» AIM OF THE EXERCISE: Report how many lines in the records below contain the word "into". Give only the number.

Top of EXTRACTED INFORMATION

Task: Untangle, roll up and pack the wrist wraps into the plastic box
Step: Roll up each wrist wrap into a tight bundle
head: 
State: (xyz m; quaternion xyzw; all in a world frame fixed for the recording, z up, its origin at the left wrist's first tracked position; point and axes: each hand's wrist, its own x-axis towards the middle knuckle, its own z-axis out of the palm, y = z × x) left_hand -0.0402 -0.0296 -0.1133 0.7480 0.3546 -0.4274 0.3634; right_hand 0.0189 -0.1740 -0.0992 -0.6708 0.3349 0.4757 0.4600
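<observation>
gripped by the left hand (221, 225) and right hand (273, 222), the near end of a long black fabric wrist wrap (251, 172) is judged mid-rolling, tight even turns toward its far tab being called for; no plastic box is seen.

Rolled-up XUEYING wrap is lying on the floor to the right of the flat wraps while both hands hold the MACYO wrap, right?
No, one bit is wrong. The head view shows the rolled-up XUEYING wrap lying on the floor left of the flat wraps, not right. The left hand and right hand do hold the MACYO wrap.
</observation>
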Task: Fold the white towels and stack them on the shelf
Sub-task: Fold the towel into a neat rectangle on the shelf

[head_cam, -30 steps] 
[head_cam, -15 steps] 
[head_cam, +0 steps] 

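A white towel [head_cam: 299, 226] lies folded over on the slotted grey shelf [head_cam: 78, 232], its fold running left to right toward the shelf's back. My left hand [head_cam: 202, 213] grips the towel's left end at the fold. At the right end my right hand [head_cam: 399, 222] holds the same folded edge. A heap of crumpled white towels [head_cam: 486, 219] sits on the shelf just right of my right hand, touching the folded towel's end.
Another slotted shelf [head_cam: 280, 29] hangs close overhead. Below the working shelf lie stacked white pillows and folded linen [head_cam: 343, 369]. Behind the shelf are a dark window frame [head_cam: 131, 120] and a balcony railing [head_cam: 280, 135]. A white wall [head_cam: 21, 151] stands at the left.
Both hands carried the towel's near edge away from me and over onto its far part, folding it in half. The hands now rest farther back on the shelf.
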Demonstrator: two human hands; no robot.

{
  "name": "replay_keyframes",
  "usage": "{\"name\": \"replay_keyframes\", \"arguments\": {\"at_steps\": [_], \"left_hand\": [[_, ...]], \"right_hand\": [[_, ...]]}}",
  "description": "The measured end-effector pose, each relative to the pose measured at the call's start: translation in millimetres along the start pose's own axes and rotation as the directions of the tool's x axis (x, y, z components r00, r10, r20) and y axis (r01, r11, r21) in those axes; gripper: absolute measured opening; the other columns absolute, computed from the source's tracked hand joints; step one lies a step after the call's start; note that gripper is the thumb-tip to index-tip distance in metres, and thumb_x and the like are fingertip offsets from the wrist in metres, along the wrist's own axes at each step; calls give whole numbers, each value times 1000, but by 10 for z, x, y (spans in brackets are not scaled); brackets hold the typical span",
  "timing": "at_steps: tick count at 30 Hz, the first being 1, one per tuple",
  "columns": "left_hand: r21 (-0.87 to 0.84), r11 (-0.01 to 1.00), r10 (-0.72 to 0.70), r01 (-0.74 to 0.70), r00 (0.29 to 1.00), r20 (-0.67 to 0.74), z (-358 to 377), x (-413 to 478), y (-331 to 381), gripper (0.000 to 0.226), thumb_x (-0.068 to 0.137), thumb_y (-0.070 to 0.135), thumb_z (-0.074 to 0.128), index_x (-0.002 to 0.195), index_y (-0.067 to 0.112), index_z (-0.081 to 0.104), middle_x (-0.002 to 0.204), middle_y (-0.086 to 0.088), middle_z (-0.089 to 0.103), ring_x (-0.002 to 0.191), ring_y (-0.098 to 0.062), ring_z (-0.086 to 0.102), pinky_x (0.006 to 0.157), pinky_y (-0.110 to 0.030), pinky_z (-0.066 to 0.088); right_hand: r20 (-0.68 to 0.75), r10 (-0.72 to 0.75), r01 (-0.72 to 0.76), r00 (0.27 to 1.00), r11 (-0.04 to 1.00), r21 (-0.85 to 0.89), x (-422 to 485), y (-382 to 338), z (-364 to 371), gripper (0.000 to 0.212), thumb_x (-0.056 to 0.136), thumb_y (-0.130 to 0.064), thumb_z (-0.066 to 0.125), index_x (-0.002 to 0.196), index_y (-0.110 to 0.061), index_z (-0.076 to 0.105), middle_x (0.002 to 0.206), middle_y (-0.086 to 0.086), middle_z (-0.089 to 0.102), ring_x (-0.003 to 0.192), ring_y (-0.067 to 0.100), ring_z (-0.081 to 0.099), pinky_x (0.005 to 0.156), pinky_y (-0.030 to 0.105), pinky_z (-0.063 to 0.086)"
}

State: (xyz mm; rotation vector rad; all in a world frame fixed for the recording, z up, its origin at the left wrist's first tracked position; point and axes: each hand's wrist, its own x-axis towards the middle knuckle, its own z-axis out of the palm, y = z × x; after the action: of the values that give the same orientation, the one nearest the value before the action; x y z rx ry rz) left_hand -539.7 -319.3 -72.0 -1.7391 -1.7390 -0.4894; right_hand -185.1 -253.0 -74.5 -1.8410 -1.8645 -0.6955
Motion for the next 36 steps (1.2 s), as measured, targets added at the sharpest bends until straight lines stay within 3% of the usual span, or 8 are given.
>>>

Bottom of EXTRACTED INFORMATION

» WRITTEN RESPONSE: 3